It is very difficult for me to “rate my environment” from my neighborhood or surrounding cities. I live in what I call a “city” suburb close to Philadelphia, PA. I do not have any friends that are close to me. My closest friend lives about an hour or two away by public transportation (since I have no license or a car). I do not really watch the news anymore, because all they talk about is the negative things going on in the “bad parts” of Philadelphia and sports. I feel as though I do not belong in this environment which is why I never go out. (Not to mention no money to do so) Everyone around is either very Catholic or Christian and the fact I am neither turns me off even more. There are far too many people and not enough jobs that give people like me a chance. All people care about out there is a degree (Bachelors because apparently, the Associates doesn’t matter anymore) and have experience in the field. There is no “or” in that deal. My question here though is always “if I don’t have experience how am I supposed to get a job?” The older generation always tells me to go for retail. Not only can I not physically or mentally handle retail *and* school, but I have tried doing that for many years before I went back to school. I was never able to obtain full time because I was unable to use a cash register, and even 20 hours of work became far too much strain on my body physically. I apply for so many office jobs. I had a small influx of interviews, but they were mostly sales and those that were not decided to “seek other candidates.” Mostly with “more experience in phone customer service” as if face to face customer service meant nothing.
I do know, that when I visit my friend in Connecticut, I feel the happiest. She is surrounded by trees and forests and I just love it there. However, I also know that it is very expensive to live there so I would never be able to live there. Besides, the only job she was able to get was a job at a liquor store. I doubt there would be anything that I could do there. I also know that when I visited London back in January, I did not feel as though I was in a cramped city like Philadelphia is. I felt more “at home.” The problem with that obviously, is that London is one of the notorious EXPENSIVE cities to live. Besides, moving to another country is the hardest thing to do. I have always felt happier when I left my home environment. I even spent two months of the summer last year at my old school’s dorms while I did work study and classes. I was happy and did not want to ever go home.

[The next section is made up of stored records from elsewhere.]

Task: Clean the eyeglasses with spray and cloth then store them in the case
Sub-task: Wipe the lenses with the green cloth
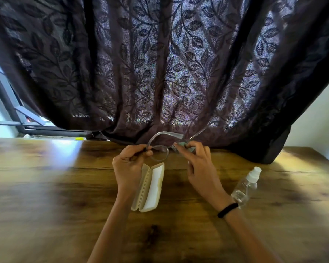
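Note:
Clear-framed eyeglasses (pixel 160 154) are held above the wooden table (pixel 46 186), their arms unfolded and pointing away from me. My left hand (pixel 129 164) pinches the frame at its left end. My right hand (pixel 199 164) presses a small pale green cloth (pixel 184 146) around the right lens, which is hidden by the cloth and fingers. A cream glasses case (pixel 150 188) lies open on the table below my left hand. A clear spray bottle (pixel 246 186) with a white cap lies on its side to the right of my right wrist.
A dark leaf-patterned curtain (pixel 160 63) hangs down to the table's far edge just behind the glasses. A window frame (pixel 17 118) shows at the left. A black band (pixel 227 210) circles my right wrist.

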Available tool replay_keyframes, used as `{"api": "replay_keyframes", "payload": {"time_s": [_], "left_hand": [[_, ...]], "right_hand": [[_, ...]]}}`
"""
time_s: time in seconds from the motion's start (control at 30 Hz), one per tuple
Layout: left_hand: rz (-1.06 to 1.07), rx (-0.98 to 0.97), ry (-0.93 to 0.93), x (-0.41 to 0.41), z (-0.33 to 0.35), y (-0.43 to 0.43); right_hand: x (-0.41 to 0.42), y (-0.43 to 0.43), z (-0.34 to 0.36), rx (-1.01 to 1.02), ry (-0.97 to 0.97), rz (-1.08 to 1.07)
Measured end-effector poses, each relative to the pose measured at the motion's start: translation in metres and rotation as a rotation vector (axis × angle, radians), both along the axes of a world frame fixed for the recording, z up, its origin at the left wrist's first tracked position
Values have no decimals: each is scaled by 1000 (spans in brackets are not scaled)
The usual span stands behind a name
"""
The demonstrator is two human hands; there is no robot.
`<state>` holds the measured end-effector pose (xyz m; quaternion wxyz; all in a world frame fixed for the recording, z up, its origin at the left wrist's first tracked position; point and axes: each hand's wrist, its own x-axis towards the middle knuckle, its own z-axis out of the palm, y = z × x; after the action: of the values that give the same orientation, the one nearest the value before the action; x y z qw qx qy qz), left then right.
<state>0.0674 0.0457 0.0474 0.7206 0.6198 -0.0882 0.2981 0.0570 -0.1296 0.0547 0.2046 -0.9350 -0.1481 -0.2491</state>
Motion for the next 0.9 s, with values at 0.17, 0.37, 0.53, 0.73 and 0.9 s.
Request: {"api": "replay_keyframes", "payload": {"time_s": [0.17, 0.37, 0.53, 0.73, 0.9], "left_hand": [[-19, 4, 6, 2, 0, 2], [-17, -2, 5, 0, 0, -1], [12, -42, 12, 0, -1, -1], [56, -54, 6, 0, -1, 1], [-24, -22, 19, 1, -1, 4]], "right_hand": [[3, -14, 5, -99, 17, -167], [5, -7, 5, -3, 33, -42], [4, -2, 1, 16, 50, 39], [-4, -8, -2, -33, 2, 2], [-6, -14, -1, -66, 9, -98]]}}
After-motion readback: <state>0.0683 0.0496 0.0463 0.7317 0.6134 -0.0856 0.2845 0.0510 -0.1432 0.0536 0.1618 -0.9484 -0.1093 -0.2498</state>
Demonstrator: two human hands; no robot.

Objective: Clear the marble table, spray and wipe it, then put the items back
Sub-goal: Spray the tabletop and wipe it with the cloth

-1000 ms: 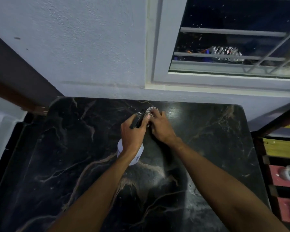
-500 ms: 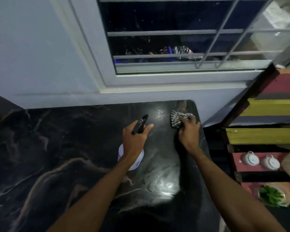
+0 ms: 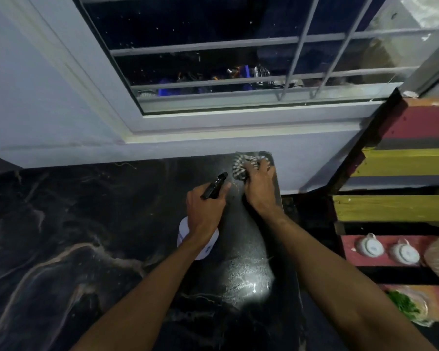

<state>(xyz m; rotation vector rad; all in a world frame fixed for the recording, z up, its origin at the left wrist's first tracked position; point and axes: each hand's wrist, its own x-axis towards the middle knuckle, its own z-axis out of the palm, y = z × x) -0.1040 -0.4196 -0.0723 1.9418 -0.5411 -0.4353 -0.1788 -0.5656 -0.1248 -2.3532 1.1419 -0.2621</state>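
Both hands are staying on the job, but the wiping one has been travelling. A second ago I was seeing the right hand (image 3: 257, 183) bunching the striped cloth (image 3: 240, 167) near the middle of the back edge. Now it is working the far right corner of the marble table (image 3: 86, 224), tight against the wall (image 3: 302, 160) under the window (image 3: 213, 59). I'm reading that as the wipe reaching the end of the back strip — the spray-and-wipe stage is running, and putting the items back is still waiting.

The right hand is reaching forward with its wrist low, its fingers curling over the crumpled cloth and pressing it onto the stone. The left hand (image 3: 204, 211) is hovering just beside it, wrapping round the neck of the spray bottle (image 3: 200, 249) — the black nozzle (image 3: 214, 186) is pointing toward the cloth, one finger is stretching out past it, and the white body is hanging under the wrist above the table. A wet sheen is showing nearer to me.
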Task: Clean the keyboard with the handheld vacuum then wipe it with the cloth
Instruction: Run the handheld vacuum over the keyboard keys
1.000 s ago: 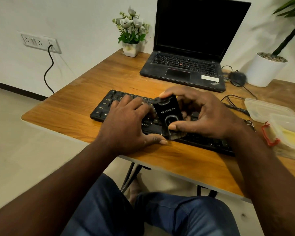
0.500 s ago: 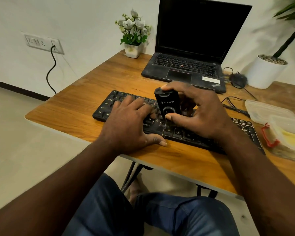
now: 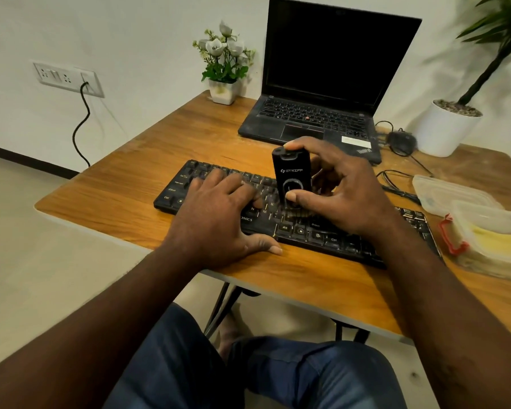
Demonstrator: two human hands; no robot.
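Observation:
A black keyboard [image 3: 334,236] lies across the near part of the wooden table [image 3: 124,199]. My right hand [image 3: 341,187] grips a small black handheld vacuum [image 3: 291,178] that stands upright, its lower end down on the keys near the keyboard's middle. The forefinger lies over the vacuum's top and the thumb presses its front. My left hand [image 3: 216,216] rests flat on the keyboard's left half, fingers spread, thumb on the table by the front edge. No cloth shows plainly.
A black laptop [image 3: 310,122] stands open behind the keyboard. A flower pot [image 3: 223,90] sits at the back left, a white plant pot [image 3: 446,131] and a mouse [image 3: 401,141] at the back right. Plastic containers [image 3: 484,228] and cables [image 3: 396,187] lie to the right.
My right hand has moved the vacuum away from me, from the keyboard's front rows to its middle rows. My left hand has stayed pressed on the left half.

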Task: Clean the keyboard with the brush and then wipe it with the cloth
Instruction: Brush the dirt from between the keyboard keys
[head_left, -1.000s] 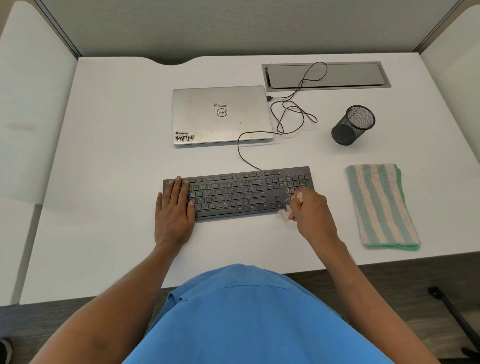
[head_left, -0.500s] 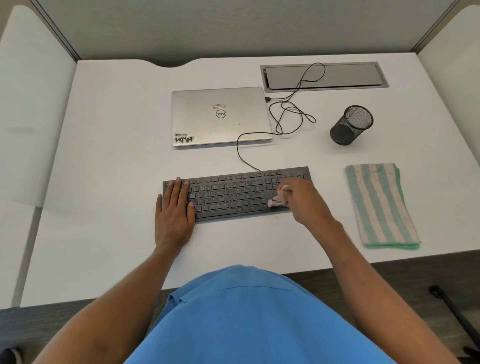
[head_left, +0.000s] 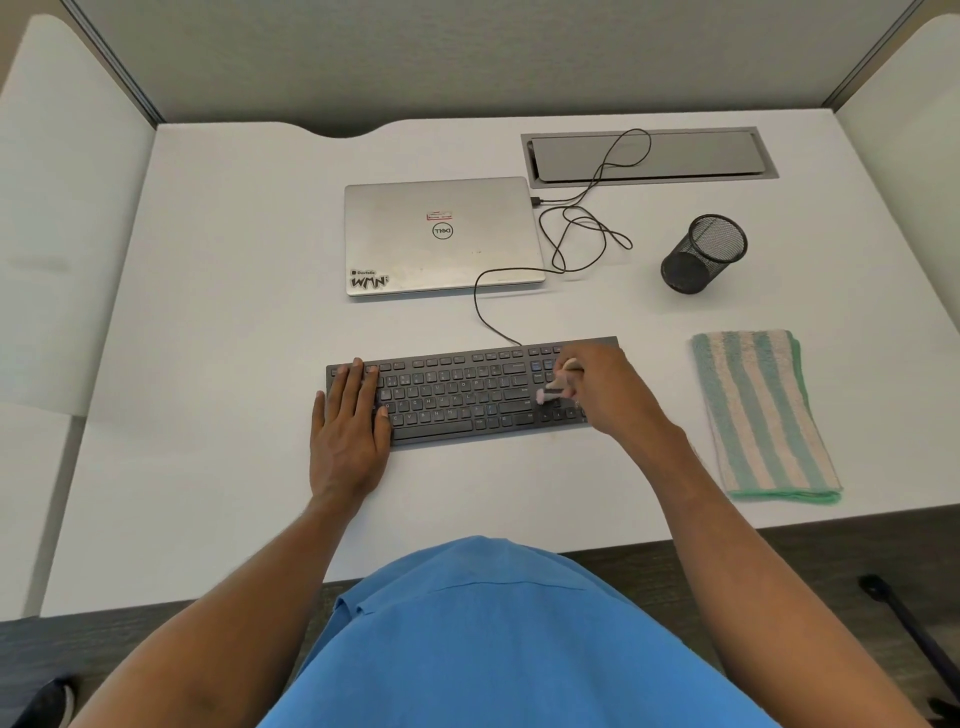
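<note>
right hand (head_left: 605, 395) grip holds brush (head_left: 558, 383) on keyboard (head_left: 457, 395); left hand (head_left: 348, 421) flat, fingers straight

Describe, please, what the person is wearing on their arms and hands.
The left hand and right hand are ungloved, with no visible rings. Both arms are bare: no sleeves, watch or bracelet show. A blue top covers the torso.

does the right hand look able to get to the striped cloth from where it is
Probably yes: the cloth lies just right of the right hand with bare desk between, though that hand grips the brush.
</note>
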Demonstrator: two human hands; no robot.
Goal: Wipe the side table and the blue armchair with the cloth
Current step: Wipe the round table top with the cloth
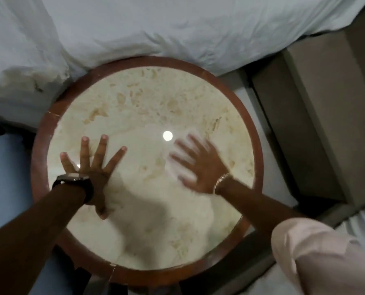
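Note:
A round side table (pixel 249 116) with a cream marble top and a brown wooden rim fills the middle of the view. My left hand (pixel 92 167), with a dark watch on the wrist, is spread flat over the left part of the top, fingers apart. My right hand (pixel 196 167), with a thin bracelet, is spread over the right part and is blurred by motion. Neither hand holds anything. No cloth is in view. A blue surface (pixel 9 171) at the left edge may be the armchair seat.
A bed with white rumpled bedding (pixel 156 28) borders the table's far side. A beige upholstered block (pixel 318 116) stands to the right of the table. A ceiling light reflects as a bright spot (pixel 167 136) on the marble.

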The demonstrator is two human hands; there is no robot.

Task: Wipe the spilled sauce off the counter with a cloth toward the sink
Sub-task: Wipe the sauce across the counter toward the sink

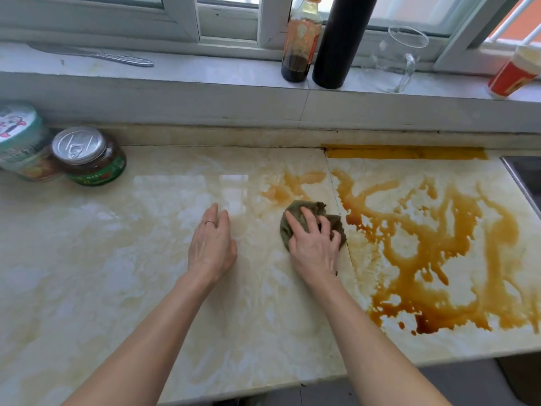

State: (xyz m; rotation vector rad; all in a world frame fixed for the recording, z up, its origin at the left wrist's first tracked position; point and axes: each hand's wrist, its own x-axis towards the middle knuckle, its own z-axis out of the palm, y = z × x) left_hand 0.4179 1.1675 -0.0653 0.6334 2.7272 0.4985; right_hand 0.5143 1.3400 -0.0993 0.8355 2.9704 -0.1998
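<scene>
The right hand (314, 247) lay palm down on a bunched dark green cloth (307, 219), its fingers (308, 219) spread and curled over the top, pressing the cloth onto the counter (146, 288). The cloth sat near the middle of the pale marbled counter, just left of the seam between two slabs, with a small orange-brown smear just beyond it on the far side. The left hand (212, 244) rested flat on the counter to the left of the cloth, apart from it, fingers straight and together, gripping nothing; a ring (210, 222) showed on one finger.

The sauce (439, 259) spread in wide orange-brown streaks and pools over the right slab, from the far edge to the near edge, darkest in a puddle near the front. A band of it lay along the back wall. The corner of the sink (524, 177) showed at the far right edge.

At the far left stood a jar with a pull-tab lid (87, 155) and, beside it, a tub with a printed lid (22, 142). On the window ledge behind stood a sauce bottle (300, 45), a tall dark bottle (341, 42), a clear glass jug (399, 60) and a red cup (513, 73); a utensil (111, 57) lay at the ledge's left end.
</scene>
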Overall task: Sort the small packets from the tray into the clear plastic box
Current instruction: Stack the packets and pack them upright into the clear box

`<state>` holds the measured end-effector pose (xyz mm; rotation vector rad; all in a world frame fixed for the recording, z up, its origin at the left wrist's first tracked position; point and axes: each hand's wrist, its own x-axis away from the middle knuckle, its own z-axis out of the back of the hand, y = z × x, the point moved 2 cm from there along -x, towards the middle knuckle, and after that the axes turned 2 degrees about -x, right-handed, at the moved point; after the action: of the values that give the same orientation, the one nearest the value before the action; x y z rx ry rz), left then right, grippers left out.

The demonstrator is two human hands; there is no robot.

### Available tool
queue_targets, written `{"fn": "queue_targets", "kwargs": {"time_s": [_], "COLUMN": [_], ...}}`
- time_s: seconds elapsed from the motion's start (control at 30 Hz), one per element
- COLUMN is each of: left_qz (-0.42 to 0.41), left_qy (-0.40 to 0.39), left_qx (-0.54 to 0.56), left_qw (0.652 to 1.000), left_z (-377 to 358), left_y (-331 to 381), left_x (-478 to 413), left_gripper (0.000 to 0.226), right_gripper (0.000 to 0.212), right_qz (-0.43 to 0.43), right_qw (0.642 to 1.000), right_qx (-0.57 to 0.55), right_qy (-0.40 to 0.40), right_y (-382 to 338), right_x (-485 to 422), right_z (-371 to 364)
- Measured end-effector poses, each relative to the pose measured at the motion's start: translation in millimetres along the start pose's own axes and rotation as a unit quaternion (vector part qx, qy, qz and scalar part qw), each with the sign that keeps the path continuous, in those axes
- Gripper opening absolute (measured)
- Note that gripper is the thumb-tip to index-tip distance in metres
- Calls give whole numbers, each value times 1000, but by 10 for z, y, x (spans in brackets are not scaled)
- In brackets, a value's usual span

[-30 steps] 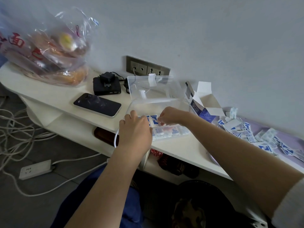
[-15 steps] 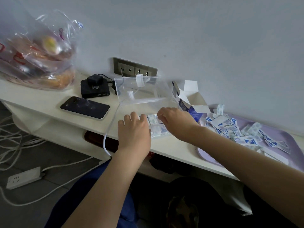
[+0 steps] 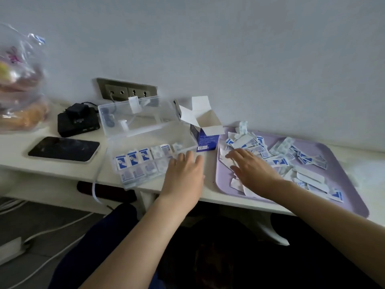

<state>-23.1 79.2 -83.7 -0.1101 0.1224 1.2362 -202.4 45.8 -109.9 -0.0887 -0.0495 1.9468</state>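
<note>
— Where are the small packets?
— Most of them lie in a loose heap on the lilac tray, white and blue, many one over another. Some stand in rows in the compartments of the clear plastic box, mostly in its left and middle part.
— And where is the box, seen from the tray?
— At 9 o'clock of the tray, just beside it, on the same white table. Its lid is open and stands up at the 12 o'clock side.
— What about the hands?
— The right hand lies over the packets at the left end of the tray, with fingers straight and spread. It grips nothing. The left hand is flat at the right end of the box, with fingers stretched toward 12 o'clock, and it also holds nothing. I cannot tell whether its fingertips touch the box.
— What is around?
— From the box, an opened cardboard carton stands at 2 o'clock, a dark phone lies at 9 o'clock, and a black device sits at 10 o'clock. A wall socket is at 12 o'clock behind the lid. A plastic bag is well apart, toward 10 o'clock.
</note>
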Motion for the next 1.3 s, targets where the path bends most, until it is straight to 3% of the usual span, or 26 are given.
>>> {"fn": "queue_targets", "kwargs": {"time_s": [0.2, 0.3, 0.43, 0.7, 0.93, 1.3], "left_qz": [-84, -94, -57, -48, -46, -41], "left_qy": [-55, -81, -129, -169, -187, -227], "left_qx": [44, 35, 37, 23, 53, 83], "left_qw": [994, 992, 989, 984, 980, 969], "left_z": [-272, -377, -493, -590, -578, -601], "left_y": [450, 617, 766, 1046, 1188, 1213], "left_x": [-185, -293, -437, -575, -668, -702], "left_gripper": [35, 31, 38, 66, 56, 40], "right_gripper": [56, 75, 85, 55, 44, 43], "right_qz": [-177, -207, -240, -234, -219, -197], "right_qw": [981, 973, 960, 965, 967, 972], "right_qx": [-72, -75, -112, -107, -121, -115], "right_qy": [-44, -77, -91, -58, -58, -60], "right_y": [657, 889, 1138, 1340, 1276, 1210], "right_x": [183, 224, 273, 234, 173, 176], "right_z": [-69, -80, -120, -141, -183, -182]}}
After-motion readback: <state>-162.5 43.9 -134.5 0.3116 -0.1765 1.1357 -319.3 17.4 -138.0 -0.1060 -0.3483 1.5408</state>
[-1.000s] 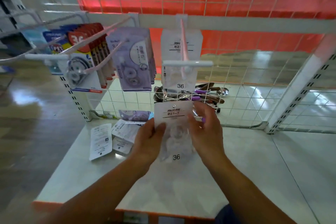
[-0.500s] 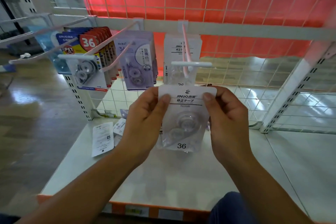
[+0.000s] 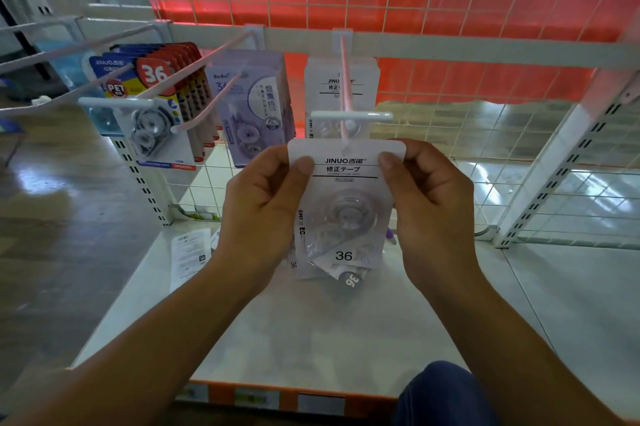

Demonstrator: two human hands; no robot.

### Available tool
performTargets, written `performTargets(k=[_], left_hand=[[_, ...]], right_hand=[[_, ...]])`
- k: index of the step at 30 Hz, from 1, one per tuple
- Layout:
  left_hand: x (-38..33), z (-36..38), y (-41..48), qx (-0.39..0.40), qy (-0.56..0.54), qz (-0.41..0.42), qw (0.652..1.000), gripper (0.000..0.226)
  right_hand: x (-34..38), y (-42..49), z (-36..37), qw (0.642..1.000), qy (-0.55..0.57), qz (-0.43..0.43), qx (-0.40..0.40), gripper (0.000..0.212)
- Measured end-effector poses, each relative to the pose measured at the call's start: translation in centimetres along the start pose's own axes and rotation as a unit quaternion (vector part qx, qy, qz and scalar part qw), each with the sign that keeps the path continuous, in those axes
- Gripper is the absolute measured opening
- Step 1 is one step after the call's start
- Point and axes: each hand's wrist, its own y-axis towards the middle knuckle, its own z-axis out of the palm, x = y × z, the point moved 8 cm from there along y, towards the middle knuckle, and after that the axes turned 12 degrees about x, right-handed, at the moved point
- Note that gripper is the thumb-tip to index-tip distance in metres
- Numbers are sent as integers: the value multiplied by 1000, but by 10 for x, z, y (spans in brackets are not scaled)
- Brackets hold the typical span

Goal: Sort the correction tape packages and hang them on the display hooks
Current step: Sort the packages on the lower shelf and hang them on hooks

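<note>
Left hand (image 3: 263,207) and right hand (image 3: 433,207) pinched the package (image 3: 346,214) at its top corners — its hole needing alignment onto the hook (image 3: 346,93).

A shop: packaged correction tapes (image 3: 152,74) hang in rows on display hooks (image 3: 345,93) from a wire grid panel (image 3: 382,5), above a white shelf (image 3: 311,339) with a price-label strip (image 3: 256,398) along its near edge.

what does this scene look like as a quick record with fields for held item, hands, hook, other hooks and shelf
held item: white correction tape package, upright, top edge at the hook tip
hands: left hand and right hand pinch its top corners
target hook: pink hook, carrying matching white packages
other hooks: purple packages; red and blue packages
shelf: white shelf, loose white card lying at its left
</note>
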Motion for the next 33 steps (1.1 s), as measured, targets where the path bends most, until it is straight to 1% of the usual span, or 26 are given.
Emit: performTargets(k=[6,11,15,17,19,21,23,27,30,33], left_hand=[[-4,0,2,2,5,17,1000,15],[-1,-1,5,0,9,11,1000,15],[-2,-3,7,-2,12,19,1000,14],[-6,-4,2,0,18,41,999,10],[-15,-5,-4,9,52,80,995,5],[-29,-4,-11,22,84,123,989,7],[-40,-3,-13,32,102,147,983,11],[-45,-4,-7,23,81,136,987,5],[-40,-3,-5,14,67,114,991,1],[-35,-4,-7,16,69,105,992,4]], right_hand=[[1,2,0,1000,26,-9,-6,23],[-5,8,2,1000,14,0,-8,23],[-6,9,3,1000,4,6,-10,19],[1,3,3,1000,17,-3,-3,20],[10,-5,1,999,23,-23,-1,19],[21,-12,1,999,14,-50,3,14],[31,-15,0,998,6,-65,1,11],[39,-9,0,998,4,-64,-7,16],[35,-4,1,999,2,-42,-6,18],[29,-5,1,1000,-3,-30,-4,17]])
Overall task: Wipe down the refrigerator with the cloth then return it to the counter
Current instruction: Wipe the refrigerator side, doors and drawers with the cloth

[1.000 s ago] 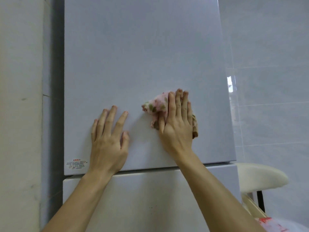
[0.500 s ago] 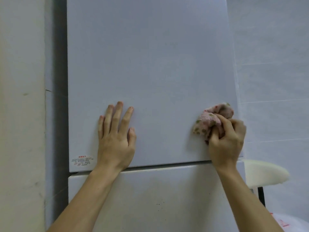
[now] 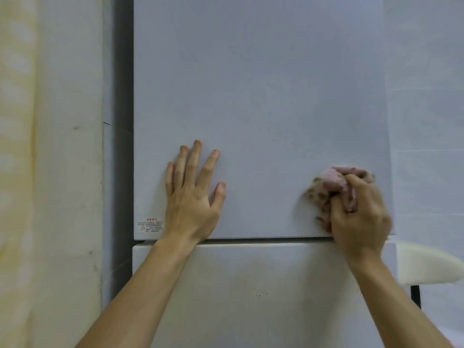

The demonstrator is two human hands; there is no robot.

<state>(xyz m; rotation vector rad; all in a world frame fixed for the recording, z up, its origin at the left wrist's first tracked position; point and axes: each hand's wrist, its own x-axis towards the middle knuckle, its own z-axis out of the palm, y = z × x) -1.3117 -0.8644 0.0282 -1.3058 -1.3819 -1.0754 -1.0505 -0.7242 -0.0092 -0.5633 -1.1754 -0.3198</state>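
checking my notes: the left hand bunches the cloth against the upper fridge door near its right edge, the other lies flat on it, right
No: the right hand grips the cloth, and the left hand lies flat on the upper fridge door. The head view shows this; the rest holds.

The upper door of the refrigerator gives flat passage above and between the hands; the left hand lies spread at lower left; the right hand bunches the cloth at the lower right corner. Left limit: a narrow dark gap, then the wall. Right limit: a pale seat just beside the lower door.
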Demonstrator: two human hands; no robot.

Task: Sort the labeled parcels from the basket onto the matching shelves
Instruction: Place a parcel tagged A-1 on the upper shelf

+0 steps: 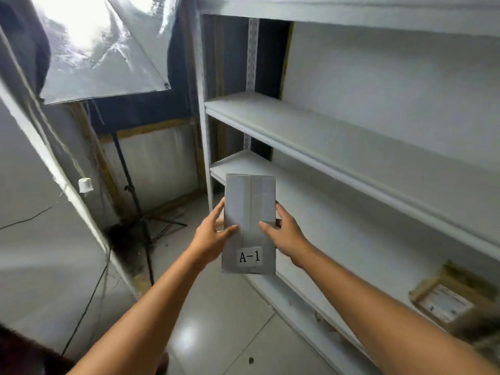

I wanted to add to this discussion, that I believe that “environment” does not mean just the place you live. It also means how you live at home. What the home is like, if you even have a home, what things trigger stress and other things like that. I currently live in an old house with my parents and my grandmother. My grandmother is a very negative person and always wants to be “right” even when she is obviously wrong. Especially when it comes to common issues out now such as sexuality, faith, gender identity, etc. As a pansexual, non-binary person, many of the things that she says really offends me, yet I am unable to speak my mind or I will offend her. I trap myself in my room to avoid saying anything wrong. Even my own spirituality offends her (Pagan). I respect all religions and faiths so I feel hurt that I cannot even speak my mind without offending her. I am big on the idea of interfaith communication, which is one of the reasons I think I may try getting into advocacy. I understand that she is Catholic and is raised in the “older” times, but I feel that I am emotionally and mentally abused all the time and she has no idea because I am unable to really speak my mind. My mother helps me in the background along with my therapist, but my dad tends to take her side at times because she is his mother. Once I move, hopefully in late January or early February of next year, I will finally be able to live in an environment that is good for me. I will be paying my part with SNAP and using the little money I have for each month to pay for smaller bills.
I also find that the cold causes my pain to flare up from Fibromyalgia symptoms. My room is very cold because of holes in an old air conditioner that I have not been able to get taken out and a hole in the ceiling because of leaks from the roof. I feel that that is yet another reason I need to move next year. I can only get healthier when I am out of my environment. Even my Therapist agrees.